Went to the range today and the XD. performed perfect. I ran all 115 gr.ammo,that's all I had and some plus "P" hollow points. No FTF or FTE period. Groups were very tight at 10 yards and point of aim for me is pretty much were the front sight is. Trigger is pretty nice some take up but a good crisp reset. Distance back to reset is a bit longer than my glock but no biggy. Handled the rapid fire test well with 7 out of 10 shots grouped within 3 inches.For me that's huge and better than my sig p320. I'm pretty stoked about this gun and it rides very nice in my crossbreed owb. Holster,better than the sig p320 again. I'm not disappointed in the 320 but it's talking me more time to shoot well with it than this MOD 2 is going to..The MOD 2 carries very nice!


----------



## berettatoter (Sep 1, 2011)

shift1 said:


> Went to the range today and the XD. performed perfect. I ran all 115 gr.ammo,that's all I had and some plus "P" hollow points. No FTF or FTE period. Groups were very tight at 10 yards and point of aim for me is pretty much were the front sight is. Trigger is pretty nice some take up but a good crisp reset. Distance back to reset is a bit longer than my glock but no biggy. Handled the rapid fire test well with 7 out of 10 shots grouped within 3 inches.For me that's huge and better than my sig p320. I'm pretty stoked about this gun and it rides very nice in my crossbreed owb. Holster,better than the sig p320 again. I'm not disappointed in the 320 but it's talking me more time to shoot well with it than this MOD 2 is going to..The MOD 2 carries very nice!


Glad it worked for you! Nothing wrong at all with the XD line, and their modifications were overdue. Springfield did a good job with this one.


----------



## shift1 (Dec 31, 2013)

Absolutely! This gun feels in hand much better than the XDS!


----------



## Toocold (Feb 25, 2016)

I've carried and XD 9mm for several years. It's the one gun I'd probably not part with.


----------



## ybnorml (Nov 26, 2014)

The XD Mod2 sub-compact .40 is my EDC... 
I like the fit and feel of this gun in my hand ...
I think you will really enjoy your new pistol....


----------



## boatdoc173 (Mar 15, 2014)

shift1 said:


> Who has one? What do you think?


THIS gun with the great mod 2 grips and th e new fiber optics(among othe r improvements) made me glad I waited to by and XD

NOW I want the tactical 5" xd mod 2 with that great grip set up-- I am a springfield lover now--wasn't before. even bought an XDS 3.3" for summer carry--it too is a great shooter


----------



## boatdoc173 (Mar 15, 2014)

shift1 said:


> I went and looked at it again today but it didn't make me wet? I do like the new HK'S though , that could be next?
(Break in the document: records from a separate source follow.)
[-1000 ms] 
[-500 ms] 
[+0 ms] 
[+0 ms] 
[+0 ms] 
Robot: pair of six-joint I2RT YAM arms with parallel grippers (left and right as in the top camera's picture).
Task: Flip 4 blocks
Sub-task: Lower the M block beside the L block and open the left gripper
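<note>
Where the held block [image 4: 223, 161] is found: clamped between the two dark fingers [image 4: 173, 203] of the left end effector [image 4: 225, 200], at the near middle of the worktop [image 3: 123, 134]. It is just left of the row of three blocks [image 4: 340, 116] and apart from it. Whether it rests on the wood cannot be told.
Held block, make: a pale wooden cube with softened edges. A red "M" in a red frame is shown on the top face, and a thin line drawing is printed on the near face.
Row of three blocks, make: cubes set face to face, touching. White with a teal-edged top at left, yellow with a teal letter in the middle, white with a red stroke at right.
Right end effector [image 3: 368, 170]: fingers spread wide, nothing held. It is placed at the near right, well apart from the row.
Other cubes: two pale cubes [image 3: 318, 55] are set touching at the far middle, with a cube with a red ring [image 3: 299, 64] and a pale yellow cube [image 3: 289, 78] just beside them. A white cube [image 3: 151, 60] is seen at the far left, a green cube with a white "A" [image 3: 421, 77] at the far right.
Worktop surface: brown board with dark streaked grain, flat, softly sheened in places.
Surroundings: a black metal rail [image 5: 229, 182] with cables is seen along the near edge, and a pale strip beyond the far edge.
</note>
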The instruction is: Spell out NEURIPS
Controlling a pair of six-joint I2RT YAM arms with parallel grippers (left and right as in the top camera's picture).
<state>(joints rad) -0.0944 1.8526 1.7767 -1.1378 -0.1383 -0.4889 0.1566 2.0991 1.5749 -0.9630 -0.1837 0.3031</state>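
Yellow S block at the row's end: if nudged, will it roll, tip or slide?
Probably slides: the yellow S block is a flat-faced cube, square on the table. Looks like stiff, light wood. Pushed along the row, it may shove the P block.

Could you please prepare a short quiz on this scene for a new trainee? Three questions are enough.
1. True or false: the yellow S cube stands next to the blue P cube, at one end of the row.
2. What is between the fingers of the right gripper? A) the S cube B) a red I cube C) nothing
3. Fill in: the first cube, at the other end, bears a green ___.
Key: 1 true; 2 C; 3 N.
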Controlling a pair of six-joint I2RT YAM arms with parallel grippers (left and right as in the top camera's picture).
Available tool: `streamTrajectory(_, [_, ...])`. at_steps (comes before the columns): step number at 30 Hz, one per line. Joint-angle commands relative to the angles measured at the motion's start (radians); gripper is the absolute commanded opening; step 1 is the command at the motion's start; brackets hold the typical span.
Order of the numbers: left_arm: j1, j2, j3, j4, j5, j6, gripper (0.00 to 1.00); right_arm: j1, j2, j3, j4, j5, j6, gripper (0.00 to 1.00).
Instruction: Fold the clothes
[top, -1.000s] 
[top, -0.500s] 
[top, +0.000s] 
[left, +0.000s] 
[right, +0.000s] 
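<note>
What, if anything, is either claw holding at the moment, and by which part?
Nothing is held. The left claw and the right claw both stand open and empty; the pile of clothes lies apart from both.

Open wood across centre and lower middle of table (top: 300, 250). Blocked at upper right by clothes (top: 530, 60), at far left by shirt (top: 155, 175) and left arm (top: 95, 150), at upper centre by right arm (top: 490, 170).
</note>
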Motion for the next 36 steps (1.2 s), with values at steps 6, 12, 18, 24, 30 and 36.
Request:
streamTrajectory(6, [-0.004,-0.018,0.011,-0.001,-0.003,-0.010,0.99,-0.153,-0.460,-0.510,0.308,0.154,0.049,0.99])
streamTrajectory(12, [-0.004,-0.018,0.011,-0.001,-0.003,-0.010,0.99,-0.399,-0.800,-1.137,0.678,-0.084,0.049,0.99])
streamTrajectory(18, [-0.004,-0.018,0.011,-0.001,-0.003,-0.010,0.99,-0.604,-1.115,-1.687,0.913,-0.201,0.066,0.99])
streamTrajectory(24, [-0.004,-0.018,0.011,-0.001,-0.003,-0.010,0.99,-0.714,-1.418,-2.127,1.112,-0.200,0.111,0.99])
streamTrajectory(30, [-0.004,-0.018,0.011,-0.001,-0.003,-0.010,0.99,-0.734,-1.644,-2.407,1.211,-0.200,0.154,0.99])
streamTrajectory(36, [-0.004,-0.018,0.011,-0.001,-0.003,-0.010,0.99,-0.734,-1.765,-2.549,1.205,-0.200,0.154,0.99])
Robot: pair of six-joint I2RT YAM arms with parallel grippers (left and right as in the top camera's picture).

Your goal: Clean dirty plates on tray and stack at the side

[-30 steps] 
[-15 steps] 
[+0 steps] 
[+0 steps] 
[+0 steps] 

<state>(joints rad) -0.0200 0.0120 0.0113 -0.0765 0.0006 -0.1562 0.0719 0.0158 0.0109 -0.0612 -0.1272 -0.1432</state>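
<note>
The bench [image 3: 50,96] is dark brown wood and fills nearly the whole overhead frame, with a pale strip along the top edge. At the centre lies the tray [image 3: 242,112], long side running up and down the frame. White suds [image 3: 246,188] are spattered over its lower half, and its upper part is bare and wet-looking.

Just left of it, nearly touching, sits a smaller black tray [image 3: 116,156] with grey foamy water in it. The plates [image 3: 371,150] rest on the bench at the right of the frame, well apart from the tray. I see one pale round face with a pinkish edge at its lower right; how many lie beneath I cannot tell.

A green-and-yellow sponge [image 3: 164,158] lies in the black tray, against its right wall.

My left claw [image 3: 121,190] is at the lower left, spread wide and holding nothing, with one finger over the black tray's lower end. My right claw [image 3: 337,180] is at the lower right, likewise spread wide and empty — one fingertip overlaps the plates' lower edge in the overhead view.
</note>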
you will probably end up with both. a new HK and a mod2 xd--enjoy! I do.


----------



## Bisley (Aug 24, 2008)

I have yet to pick up or fire an XD that I didn't like or shoot well. I currently have the XDs .45 and the XD45 Compact, which is identical to the old Service Model, but with a shortened grip (unless I use the 13 round mag). They just work, really well, every time.


----------



## boatdoc173 (Mar 15, 2014)

Bisley said:


> I have yet to pick up or fire an XD that I didn't like or shoot well. I currently have the XDs .45 and the XD45 Compact, which is identical to the old Service Model, but with a shortened grip (unless I use the 13 round mag). They just work, really well, every time.


Bisey

how about the recoil in that caliber? hard to handle? I wa s thinking of an XDM,but in CT, the Nazis only let me get a 10 round magazine with my gun...so unless springfield agrees to ship one with 10 round magazines, I have to shift from a 9mm to a .45 acp xdm just to be able to buy what I want


----------



## Bisley (Aug 24, 2008)

My 15 year old grandson shoots the XD Compact like a champ. The .45 ACP, in a full sized pistol is just a gentle firm push, compared to the snappiness of a .40 S&W. The XDs.45 has considerable recoil, but not unpleasant with a proper grip. In the full size, you can shoot it all day long. In the XDs.45, you will probably not enjoy it much, past about 30-40 rounds. It is the most pleasant of any .45 subcompact I have fired.


----------



## Bisley (Aug 24, 2008)

duplicate post


----------



## FreakShow (Aug 16, 2016)

When you say it carries nice, can you go into a deeper detail. how's the weight, which size barrel do you have, how much does it weight with a full cmag. is it at all uncomfortable against your body


----------



## SSGRIZZO (Dec 4, 2020)

shift1 said:


> Who has one? What do you think?


I have the XD mod2 full size in 9mm and I love it! But I've recently noticed that my slide isn't locking back after last round is fired. I've put about 200 rounds down it don't really know what the issue is. Picked this gun up brand new in August, anyone else having this issue?


----------